**WHAT YOU ARE ASKED TO DO**
Go to the line with "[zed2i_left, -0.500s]" in the entries below and write out every line from there through the line with "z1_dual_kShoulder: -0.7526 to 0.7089", exactly and without pictures.
━━━ DATASET RECORDS
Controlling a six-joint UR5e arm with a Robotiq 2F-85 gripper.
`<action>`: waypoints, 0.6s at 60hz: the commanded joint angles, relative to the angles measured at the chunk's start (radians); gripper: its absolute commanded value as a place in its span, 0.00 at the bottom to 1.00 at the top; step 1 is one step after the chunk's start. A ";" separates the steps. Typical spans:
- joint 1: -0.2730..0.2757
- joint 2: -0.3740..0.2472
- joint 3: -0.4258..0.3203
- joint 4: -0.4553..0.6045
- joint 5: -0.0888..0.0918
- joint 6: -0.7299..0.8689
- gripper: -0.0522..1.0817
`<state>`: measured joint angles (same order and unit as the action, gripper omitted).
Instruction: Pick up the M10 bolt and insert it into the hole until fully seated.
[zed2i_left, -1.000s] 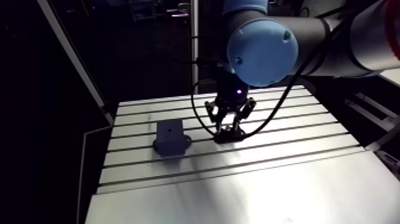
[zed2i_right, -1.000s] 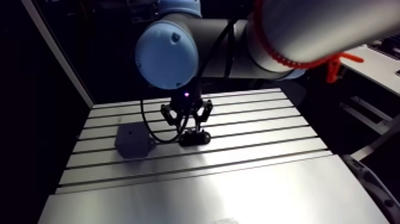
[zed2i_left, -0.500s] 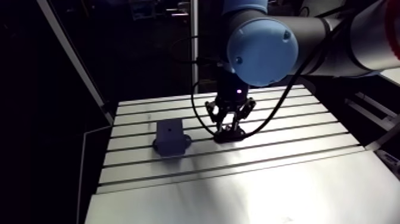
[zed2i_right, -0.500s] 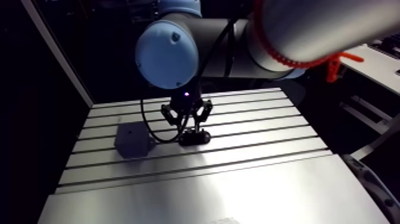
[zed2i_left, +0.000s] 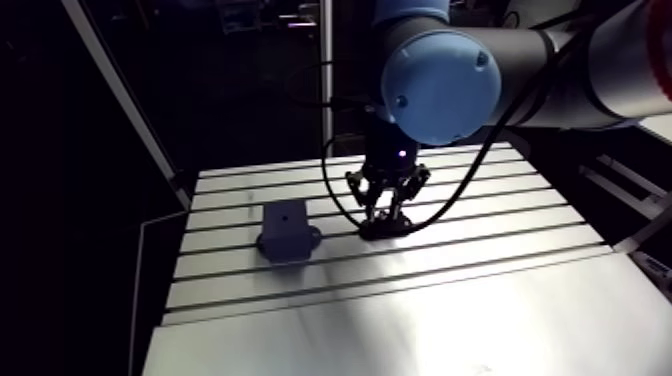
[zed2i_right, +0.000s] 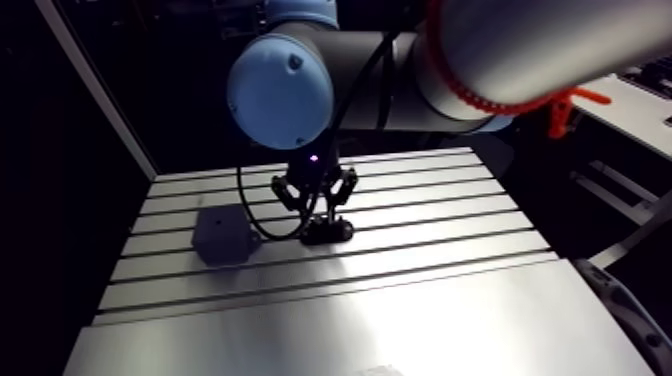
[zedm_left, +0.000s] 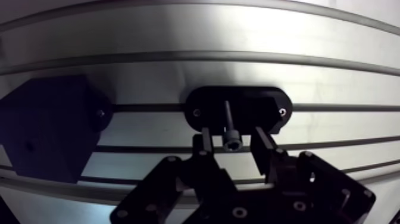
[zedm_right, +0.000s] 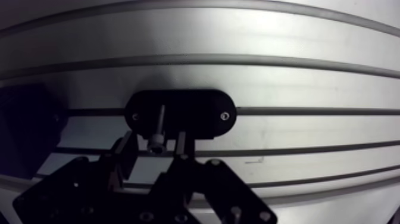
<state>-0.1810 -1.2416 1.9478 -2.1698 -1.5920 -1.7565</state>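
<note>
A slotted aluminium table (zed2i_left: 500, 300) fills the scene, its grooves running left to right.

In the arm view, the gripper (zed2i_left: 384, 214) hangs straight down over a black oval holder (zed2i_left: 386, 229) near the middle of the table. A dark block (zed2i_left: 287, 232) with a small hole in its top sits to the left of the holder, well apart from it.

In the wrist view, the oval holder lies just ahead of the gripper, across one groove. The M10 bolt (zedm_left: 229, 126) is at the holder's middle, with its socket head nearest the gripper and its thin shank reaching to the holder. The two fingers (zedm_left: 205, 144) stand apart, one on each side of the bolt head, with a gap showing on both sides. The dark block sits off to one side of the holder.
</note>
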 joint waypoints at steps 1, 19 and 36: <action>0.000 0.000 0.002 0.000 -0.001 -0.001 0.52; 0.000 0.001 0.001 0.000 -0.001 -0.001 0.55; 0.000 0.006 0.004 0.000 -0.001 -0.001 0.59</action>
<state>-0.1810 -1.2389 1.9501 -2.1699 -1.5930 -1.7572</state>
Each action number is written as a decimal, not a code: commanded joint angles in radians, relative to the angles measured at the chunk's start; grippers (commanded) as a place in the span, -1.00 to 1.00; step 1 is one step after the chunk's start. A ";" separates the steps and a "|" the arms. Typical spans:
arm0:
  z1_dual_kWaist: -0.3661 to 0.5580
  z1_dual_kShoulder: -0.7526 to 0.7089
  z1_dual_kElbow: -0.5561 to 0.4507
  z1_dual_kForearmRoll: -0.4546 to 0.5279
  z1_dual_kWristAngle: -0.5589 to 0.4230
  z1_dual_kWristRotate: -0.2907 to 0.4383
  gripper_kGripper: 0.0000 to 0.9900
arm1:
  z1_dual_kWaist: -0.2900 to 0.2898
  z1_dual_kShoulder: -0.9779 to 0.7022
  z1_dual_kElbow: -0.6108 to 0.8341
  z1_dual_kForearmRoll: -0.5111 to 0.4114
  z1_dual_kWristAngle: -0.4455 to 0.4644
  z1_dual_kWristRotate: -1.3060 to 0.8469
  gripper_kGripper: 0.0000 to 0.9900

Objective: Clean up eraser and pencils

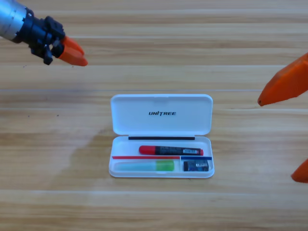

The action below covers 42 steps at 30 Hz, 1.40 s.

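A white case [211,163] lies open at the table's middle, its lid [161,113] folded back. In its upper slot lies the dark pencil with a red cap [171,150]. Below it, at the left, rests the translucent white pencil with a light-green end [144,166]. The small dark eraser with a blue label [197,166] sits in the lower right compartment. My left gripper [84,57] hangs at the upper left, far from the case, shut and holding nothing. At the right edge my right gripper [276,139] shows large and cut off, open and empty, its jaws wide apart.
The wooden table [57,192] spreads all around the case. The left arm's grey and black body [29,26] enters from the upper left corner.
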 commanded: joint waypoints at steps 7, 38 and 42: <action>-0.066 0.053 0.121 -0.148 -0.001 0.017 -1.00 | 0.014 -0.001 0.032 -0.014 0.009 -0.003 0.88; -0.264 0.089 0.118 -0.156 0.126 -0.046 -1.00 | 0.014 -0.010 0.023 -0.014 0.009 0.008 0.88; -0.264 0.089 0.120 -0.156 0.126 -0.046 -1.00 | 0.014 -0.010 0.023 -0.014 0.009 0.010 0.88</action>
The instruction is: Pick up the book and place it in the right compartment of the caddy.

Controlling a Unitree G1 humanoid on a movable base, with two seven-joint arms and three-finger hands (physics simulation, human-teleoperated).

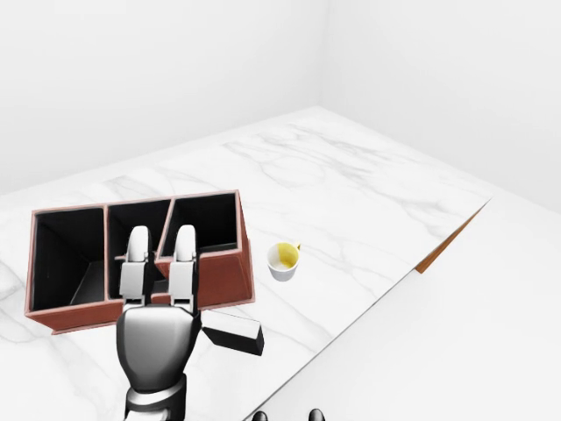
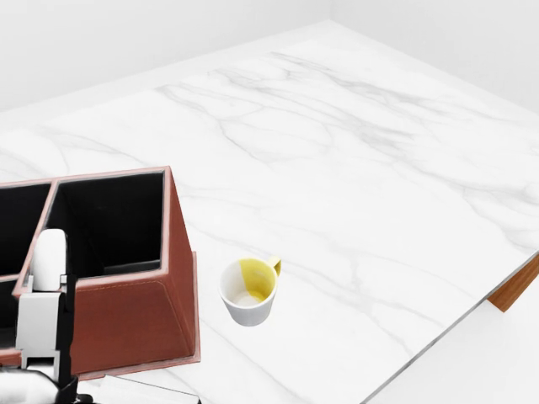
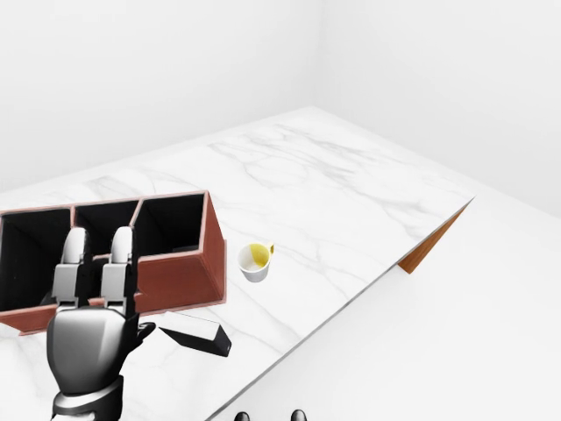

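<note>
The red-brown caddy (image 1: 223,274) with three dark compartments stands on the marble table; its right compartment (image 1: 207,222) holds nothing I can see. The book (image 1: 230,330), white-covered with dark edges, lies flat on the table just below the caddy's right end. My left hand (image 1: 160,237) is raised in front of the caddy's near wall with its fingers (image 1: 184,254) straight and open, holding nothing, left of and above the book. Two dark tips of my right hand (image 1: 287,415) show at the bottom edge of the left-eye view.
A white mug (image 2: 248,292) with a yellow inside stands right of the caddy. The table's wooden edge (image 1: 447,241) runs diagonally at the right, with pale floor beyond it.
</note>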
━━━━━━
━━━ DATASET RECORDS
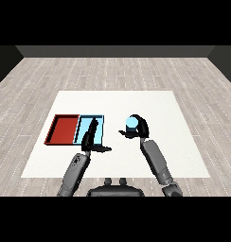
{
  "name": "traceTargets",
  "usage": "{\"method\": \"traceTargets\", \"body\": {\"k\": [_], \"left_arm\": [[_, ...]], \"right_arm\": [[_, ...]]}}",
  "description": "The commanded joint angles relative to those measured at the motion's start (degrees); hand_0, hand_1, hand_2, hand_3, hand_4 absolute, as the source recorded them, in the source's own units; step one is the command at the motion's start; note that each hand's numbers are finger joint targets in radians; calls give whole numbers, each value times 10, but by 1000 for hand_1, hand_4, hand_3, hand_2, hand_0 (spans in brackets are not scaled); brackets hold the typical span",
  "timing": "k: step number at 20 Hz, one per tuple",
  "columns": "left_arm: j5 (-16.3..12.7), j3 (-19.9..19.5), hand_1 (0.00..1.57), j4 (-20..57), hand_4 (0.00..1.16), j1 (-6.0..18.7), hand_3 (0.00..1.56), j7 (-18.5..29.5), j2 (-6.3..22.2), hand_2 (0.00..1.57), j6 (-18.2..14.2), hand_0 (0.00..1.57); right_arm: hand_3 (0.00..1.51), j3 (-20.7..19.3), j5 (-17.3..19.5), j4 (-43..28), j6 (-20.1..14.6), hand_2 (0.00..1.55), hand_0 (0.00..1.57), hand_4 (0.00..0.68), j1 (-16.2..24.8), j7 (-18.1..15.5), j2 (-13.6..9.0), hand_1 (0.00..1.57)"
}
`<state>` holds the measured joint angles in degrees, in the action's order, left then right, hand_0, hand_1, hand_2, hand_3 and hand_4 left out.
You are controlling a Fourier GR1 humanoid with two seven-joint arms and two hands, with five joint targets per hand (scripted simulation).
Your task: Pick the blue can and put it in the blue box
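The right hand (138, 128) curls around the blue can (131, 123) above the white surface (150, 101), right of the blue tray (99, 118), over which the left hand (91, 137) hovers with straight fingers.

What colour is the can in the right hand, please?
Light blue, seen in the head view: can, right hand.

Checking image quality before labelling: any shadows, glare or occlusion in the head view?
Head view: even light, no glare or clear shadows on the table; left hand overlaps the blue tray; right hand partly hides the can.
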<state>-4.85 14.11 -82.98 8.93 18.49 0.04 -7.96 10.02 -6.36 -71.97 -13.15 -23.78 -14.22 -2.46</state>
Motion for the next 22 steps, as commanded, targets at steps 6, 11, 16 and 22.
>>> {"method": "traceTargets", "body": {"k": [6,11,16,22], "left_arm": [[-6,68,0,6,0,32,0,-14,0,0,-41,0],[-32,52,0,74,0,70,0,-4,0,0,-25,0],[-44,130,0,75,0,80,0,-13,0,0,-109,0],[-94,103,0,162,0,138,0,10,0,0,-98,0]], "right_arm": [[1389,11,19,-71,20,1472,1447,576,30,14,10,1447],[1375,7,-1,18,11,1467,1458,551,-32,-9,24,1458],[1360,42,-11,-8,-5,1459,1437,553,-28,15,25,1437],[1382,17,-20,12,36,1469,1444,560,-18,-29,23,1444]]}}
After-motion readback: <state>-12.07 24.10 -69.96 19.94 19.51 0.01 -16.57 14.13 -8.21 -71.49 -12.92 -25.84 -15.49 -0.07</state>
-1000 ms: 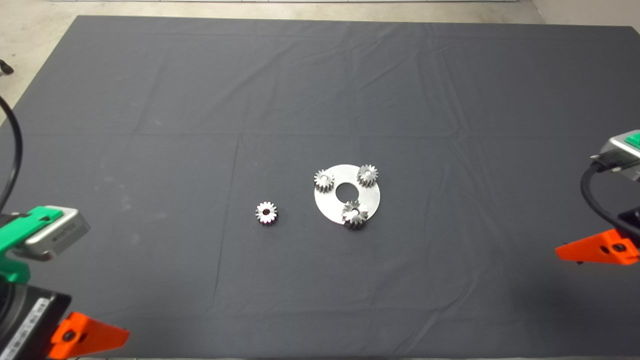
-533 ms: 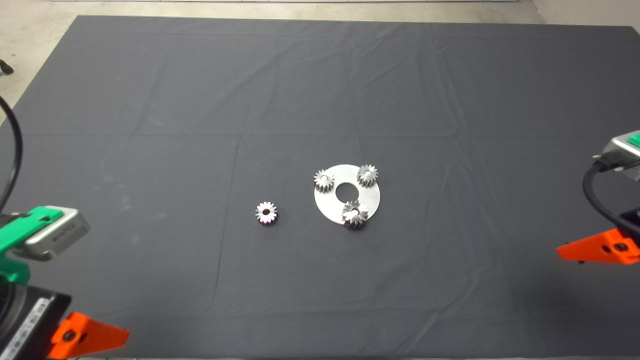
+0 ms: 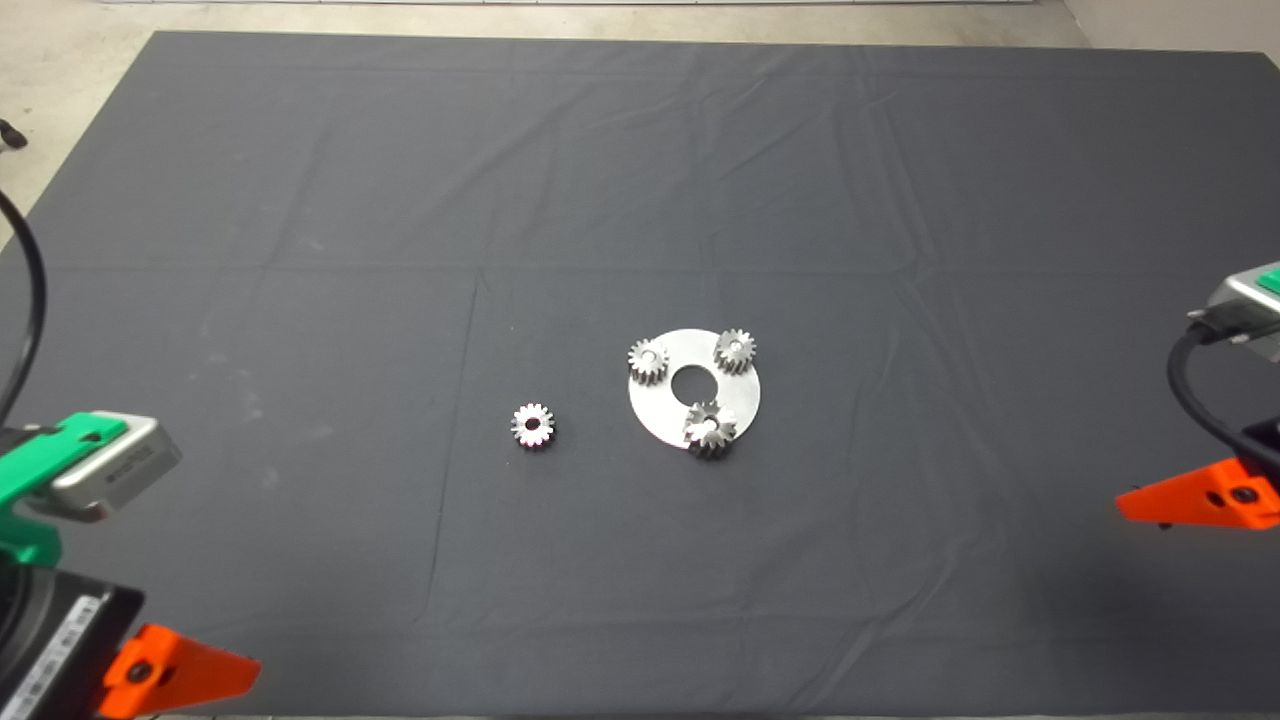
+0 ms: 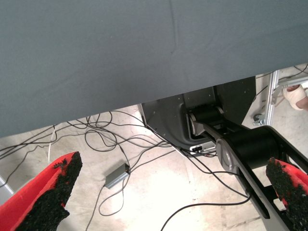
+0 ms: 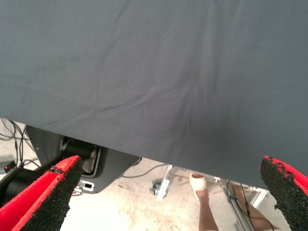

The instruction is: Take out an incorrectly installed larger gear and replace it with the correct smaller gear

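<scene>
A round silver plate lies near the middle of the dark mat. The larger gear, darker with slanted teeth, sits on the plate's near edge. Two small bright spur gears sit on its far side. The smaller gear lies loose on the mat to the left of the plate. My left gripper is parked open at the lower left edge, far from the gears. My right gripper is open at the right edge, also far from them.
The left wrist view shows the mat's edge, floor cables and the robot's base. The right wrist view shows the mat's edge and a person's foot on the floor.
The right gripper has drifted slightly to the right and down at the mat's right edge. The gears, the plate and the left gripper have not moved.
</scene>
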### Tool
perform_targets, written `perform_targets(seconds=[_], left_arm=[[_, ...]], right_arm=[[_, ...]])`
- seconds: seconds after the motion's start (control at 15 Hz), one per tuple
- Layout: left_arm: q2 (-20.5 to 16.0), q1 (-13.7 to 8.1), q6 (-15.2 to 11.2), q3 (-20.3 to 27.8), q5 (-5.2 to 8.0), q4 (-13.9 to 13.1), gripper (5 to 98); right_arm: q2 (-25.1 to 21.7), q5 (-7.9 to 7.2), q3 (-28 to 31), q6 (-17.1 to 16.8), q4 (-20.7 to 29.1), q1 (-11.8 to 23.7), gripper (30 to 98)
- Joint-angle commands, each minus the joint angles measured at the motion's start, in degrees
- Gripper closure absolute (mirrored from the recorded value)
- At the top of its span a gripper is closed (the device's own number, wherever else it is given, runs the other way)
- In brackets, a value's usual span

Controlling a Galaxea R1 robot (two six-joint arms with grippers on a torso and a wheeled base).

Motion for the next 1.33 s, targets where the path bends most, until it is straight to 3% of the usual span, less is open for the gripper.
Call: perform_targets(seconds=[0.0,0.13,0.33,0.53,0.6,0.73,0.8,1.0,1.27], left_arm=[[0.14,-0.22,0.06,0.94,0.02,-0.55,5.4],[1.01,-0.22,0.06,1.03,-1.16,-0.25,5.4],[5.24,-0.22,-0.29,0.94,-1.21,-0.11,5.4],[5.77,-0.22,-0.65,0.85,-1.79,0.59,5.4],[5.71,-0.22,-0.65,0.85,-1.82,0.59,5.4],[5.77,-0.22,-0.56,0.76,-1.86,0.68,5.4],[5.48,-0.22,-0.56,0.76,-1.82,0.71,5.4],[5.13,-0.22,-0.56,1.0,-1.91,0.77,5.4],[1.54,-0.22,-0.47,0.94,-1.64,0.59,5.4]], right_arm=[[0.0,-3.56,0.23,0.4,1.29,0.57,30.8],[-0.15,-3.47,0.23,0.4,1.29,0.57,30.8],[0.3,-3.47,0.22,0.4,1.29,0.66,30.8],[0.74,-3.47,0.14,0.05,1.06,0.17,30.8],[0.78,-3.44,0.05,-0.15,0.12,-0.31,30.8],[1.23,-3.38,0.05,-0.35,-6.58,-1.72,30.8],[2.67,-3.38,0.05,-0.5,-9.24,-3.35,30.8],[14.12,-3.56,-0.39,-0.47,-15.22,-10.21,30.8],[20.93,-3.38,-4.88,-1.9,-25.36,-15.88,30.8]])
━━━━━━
**EXERCISE RESPONSE**
[zed2i_left, -0.500s] 
[zed2i_right, -0.500s] 
[zed2i_left, +0.000s] 
[zed2i_right, +0.000s] 
[zedm_left, +0.000s] 
[zedm_right, +0.000s] 
<state>-0.1810 -1.2416 1.9478 -2.1698 -1.5920 -1.7565</state>
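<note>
A slotted aluminium table (zed2i_left: 500, 300) fills the scene, its grooves running left to right.

In the arm view, the gripper (zed2i_left: 384, 214) hangs straight down over a black oval holder (zed2i_left: 386, 229) near the middle of the table. A dark block (zed2i_left: 287, 232) with a small hole in its top sits to the left of the holder, well apart from it.

In the wrist view, the oval holder lies just ahead of the gripper, across one groove. The M10 bolt (zedm_left: 229, 126) is at the holder's middle, with its socket head nearest the gripper and its thin shank reaching to the holder. The two fingers (zedm_left: 205, 144) stand apart, one on each side of the bolt head, with a gap showing on both sides. The dark block sits off to one side of the holder.
</note>
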 joint waypoints at steps 1, 19 and 36: <action>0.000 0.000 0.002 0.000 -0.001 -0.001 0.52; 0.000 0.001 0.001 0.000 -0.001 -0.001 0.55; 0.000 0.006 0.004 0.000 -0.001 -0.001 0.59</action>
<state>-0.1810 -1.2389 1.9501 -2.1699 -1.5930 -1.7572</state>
Each action number is written as a decimal, not a code: commanded joint angles in radians, relative to the angles measured at the chunk's start; grippers (commanded) as a place in the span, -1.00 to 1.00; step 1 is one step after the chunk's start. A ";" separates the steps and a "|" the arms. Typical spans:
arm0:
  z1_dual_kWaist: -0.3661 to 0.5580
  z1_dual_kShoulder: -0.7526 to 0.7089

The exercise asks for nothing more.